درء المفاسد مقدم على جلب المصالح

Artinya: “Menolak mafsadah adalah prioritas utama mengalahkan usaha mengambil kemaslahatan.”

Selain faktor fisik, faktor non fisik seperti relasi antar karyawan atau relasi antar badan usaha juga dapat mempengaruhi kinerja sebuah perserikatan. Seorang insinyur bekerja sama dengan toko keramik, tukang keramik, makelar pasir dan bahan bangunan lainnya, kemudian hasil akhir dihitung secara bersama-sama dan dibagi menurut nisbah rasio yang sama, akan melahirkan gejolak saling iri. Di satu sisi si kuli batu merasa bahwa kinerjanya yang berat.

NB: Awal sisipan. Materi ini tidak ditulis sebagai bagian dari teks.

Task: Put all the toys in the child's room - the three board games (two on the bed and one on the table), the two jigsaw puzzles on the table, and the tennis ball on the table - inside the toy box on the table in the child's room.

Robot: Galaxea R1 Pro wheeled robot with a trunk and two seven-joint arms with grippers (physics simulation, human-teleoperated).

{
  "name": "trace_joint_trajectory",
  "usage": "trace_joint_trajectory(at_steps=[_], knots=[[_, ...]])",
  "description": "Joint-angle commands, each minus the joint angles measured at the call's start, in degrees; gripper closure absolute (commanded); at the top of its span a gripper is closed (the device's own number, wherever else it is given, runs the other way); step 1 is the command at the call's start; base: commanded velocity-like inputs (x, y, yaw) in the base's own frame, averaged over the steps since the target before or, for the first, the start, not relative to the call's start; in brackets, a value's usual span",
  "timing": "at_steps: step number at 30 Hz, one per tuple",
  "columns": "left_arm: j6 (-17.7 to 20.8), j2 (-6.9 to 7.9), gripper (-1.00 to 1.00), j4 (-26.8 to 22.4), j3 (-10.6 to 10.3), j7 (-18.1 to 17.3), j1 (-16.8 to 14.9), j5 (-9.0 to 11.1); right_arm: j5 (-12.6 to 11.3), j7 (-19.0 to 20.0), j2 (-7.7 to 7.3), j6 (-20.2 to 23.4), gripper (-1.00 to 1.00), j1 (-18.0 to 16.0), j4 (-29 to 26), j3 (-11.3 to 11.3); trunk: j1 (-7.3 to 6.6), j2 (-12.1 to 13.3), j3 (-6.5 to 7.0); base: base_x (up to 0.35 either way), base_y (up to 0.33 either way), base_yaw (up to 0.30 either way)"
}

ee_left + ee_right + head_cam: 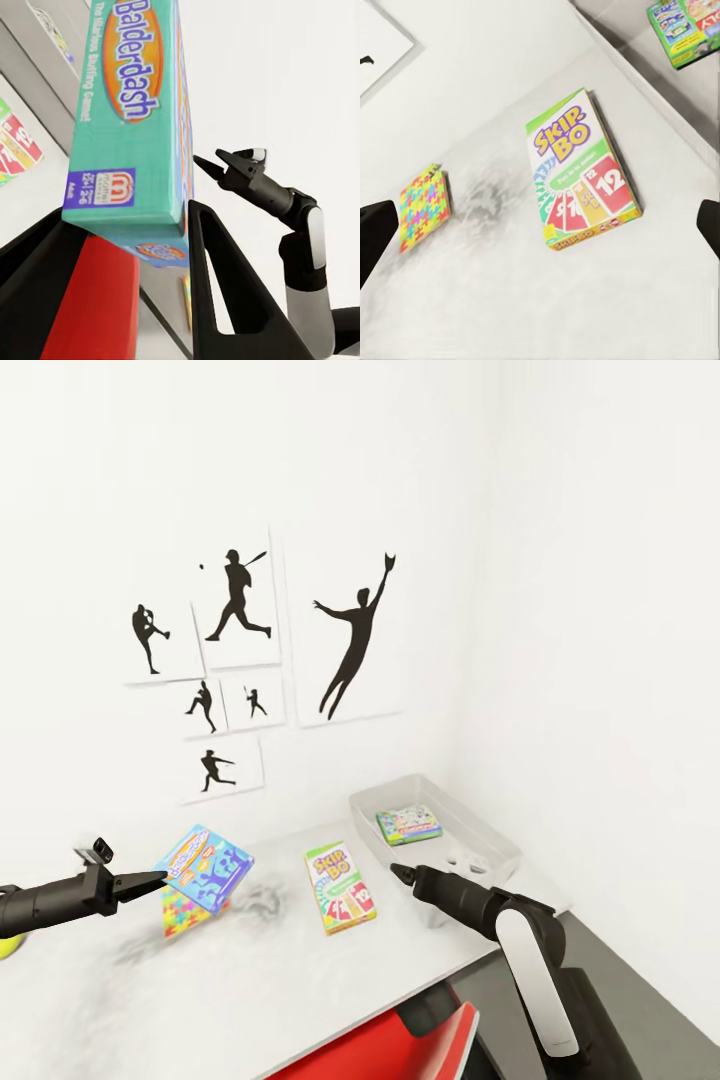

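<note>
A white-walled child's room with black baseball silhouettes above a pale table point(250, 1000). The robot's left gripper point(150, 881) is clamped on one edge of a blue-and-orange Balderdash board game point(205, 867), holding it tilted in the air above the table. In the left wrist view the box point(131, 112) sits between the two dark fingers point(225, 292), gripped across its thin side. It looks like light, stiff cardboard with a glossy print (likely a little slippery), so a pinch across the thickness near an edge suits it, though it may swing or slide if the grip is shallow.

Below it a jigsaw puzzle point(188, 913) lies flat on the table. The SKIP-BO game point(340, 886) lies flat near the middle, well apart from both grippers; thin and flush with the surface, it probably needs taking by a long edge. The grey toy box point(480, 830) stands at the table's far right corner, already holding one green-edged box point(409, 824). The right gripper point(402, 874) hovers between SKIP-BO and the toy box, holding nothing; in the right wrist view its fingertips point(376, 232) stand wide apart.
</note>
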Motion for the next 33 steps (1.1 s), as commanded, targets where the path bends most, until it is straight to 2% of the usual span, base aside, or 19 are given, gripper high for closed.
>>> trace_joint_trajectory(at_steps=[1,27,31,33], knots=[[0.6,0.02,1.00,0.0,0.0,-0.2,0.0,0.1,-0.6,-0.6,0.03,0.2,-1.00,0.0,0.0,0.0,0.03,0.0,-0.03,0.029,-0.001,-0.057],[0.5,0.02,1.00,0.0,0.0,-0.2,0.0,0.1,-0.5,-0.6,0.12,0.1,-1.00,0.0,0.0,0.0,0.03,0.0,-0.03,0.106,0.000,-0.005],[0.5,0.02,1.00,0.0,-0.1,-0.2,0.0,0.1,-0.4,-0.5,0.15,-1.5,-1.00,0.0,0.0,0.2,0.03,0.0,-0.03,0.009,0.000,0.000],[0.4,-0.59,1.00,0.0,0.0,-0.2,0.0,0.1,-0.3,-0.5,0.81,-2.2,-1.00,0.2,0.0,0.5,0.03,0.0,-0.03,0.000,0.000,0.000]])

Sementara makelar pasir beralasan dia yang berat. Si insinyur juga mengaku bahwa mengumpulkan mereka dan merasa dirinya selaku penanggung jawab proyek, pasti juga akan memiliki alasan lain. Hal semacam ini yang acapkali bisa mengundang perselisihan. Kerja sama antara dua orang yang sama-sama mencari kayu bakar saja, dapat membuat dua orang menjadi berselisih pendapat karena faktor kinerja yang berbeda. 

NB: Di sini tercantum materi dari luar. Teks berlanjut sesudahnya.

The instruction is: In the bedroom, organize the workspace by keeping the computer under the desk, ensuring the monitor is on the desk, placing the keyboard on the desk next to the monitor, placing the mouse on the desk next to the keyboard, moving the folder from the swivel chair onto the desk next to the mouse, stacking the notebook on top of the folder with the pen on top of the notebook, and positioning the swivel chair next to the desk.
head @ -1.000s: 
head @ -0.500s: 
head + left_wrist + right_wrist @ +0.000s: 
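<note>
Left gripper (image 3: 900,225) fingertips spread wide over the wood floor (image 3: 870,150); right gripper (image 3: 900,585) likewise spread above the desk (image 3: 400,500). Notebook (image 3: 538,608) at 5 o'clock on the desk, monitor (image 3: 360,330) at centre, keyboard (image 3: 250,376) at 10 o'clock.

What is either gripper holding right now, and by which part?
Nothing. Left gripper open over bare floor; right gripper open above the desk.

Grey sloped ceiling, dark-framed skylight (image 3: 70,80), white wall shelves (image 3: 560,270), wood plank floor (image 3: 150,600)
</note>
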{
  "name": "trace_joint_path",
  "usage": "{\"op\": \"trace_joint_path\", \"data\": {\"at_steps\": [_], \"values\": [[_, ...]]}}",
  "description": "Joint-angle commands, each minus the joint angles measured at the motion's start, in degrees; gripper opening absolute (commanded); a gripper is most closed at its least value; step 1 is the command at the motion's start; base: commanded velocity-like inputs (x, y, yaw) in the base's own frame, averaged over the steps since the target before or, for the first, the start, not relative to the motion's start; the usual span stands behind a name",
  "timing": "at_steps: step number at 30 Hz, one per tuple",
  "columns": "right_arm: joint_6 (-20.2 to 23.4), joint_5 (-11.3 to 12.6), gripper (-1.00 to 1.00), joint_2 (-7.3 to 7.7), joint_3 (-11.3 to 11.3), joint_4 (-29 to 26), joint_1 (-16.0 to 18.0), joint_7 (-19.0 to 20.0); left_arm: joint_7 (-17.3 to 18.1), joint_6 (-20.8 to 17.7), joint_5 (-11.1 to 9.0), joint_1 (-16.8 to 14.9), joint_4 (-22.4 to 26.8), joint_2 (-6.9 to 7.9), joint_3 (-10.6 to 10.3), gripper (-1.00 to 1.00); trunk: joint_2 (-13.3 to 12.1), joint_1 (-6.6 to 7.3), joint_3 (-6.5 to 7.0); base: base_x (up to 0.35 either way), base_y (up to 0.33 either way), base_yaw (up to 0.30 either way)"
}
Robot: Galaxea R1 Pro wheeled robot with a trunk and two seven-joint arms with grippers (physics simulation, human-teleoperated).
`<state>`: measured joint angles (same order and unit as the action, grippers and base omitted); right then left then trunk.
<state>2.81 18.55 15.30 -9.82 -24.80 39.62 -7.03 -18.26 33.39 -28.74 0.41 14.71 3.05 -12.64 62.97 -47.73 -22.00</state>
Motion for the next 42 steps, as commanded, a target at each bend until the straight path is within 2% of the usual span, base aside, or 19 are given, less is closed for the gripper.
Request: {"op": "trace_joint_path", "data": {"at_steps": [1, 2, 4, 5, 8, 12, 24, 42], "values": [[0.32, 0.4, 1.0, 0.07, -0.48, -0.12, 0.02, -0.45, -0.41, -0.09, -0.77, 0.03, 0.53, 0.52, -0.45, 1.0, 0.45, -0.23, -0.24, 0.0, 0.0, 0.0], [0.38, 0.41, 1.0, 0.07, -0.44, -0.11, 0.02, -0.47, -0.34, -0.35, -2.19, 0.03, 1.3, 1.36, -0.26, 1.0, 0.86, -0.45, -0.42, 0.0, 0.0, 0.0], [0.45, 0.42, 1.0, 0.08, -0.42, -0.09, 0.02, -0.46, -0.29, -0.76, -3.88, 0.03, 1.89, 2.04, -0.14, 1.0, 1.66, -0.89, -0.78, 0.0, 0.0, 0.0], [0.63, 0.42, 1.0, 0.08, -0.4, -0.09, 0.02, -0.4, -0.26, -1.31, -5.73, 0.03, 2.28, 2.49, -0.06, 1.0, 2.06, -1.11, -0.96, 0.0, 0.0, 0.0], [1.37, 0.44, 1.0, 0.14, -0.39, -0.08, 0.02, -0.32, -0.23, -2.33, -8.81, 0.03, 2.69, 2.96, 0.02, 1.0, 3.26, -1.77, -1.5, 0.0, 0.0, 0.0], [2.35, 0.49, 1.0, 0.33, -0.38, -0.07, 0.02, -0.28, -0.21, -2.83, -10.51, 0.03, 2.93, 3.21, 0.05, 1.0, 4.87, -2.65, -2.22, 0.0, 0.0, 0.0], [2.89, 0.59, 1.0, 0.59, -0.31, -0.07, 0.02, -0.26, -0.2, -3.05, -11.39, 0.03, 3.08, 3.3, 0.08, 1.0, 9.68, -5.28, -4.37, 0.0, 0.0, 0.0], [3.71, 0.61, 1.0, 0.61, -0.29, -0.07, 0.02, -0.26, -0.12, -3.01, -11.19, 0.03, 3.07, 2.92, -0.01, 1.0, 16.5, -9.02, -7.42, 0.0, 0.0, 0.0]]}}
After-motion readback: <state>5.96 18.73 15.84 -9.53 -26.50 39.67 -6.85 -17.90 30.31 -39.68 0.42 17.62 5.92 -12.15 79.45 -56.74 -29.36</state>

Berbagai alasan di atas merupakan dasar dari fuqaha’ kalangan Syafi’iyah menyatakan bahwa syirkah ini termasuk yang tidak diperbolehkan sebagai wujud kehati-hatian. Karena prinsip ijtihad dari fuqaha’ syafi’iyah adalah hati-hati dalam memberikan keputusan hukum, sehingga tidak mudah berfatwa membolehkan atau melarang suatu masalah tanpa ‘illah (landasan hukum) yang jelas. Sebagaimana qaul Imam Nawawi radliyallahu ‘anhu:

يحرم التساهل فى الفتوى ومن عرف به حرم استفتاؤه, فمن التساهل أن لايتثبت ويسرع بالفتوى قبل استيفاء حقها من النظر والفكر إلى أن قال ومن التساهل أن تحمله الأغراض الفاسدة على تتبع الحيل المحرمة أو المكروهة

Artinya: “Diharamkan menggampangkan dalam berfatwa. Barangsiapa diketahui dengan ciri demikian, maka haram meminta fatwa (keputusan hukum) terhadapnya. Termasuk perbuatan tasahul (menggampangkan), adalah: tidak melakukan identifikasi masalah dan terburu-buru dalam berfatwa sebelum memenuhi hak-haknya masalah, seperti meneliti dan berfikir.... Dan termasuk tasahul adalah jika terbawa oleh tujuan-tujuan fasidah seperti menuruti siasat (misal: politik) yang diharamkan atau dimakruhkan.” (Muhyiddin bin Zakarya bin Yahya bin Syaraf al-Nawawy, Adabul Fatwa wal Mufti wal Mustafti, Dar al-Fikr: 7)

Kesimpulan akhir dari tulisan ini adalah bahwa syirkah abdan adalah perserikatan antara dua orang atau lebih untuk melakukan suatu jenis usaha dengan niat keuntungan dibagi secara bersama-sama. Perserikatan ini tidak membutuhkan modal. Kangan fuqaha’ syafi’iyah melarang jenis syirkah ini karena besarnya faktor kerugian yang bisa muncul di belakang hari akibat tidak bisa ditetapkan nisbah rasio pertanggungjawaban risiko keuntungan atau kerugian sebuah usaha.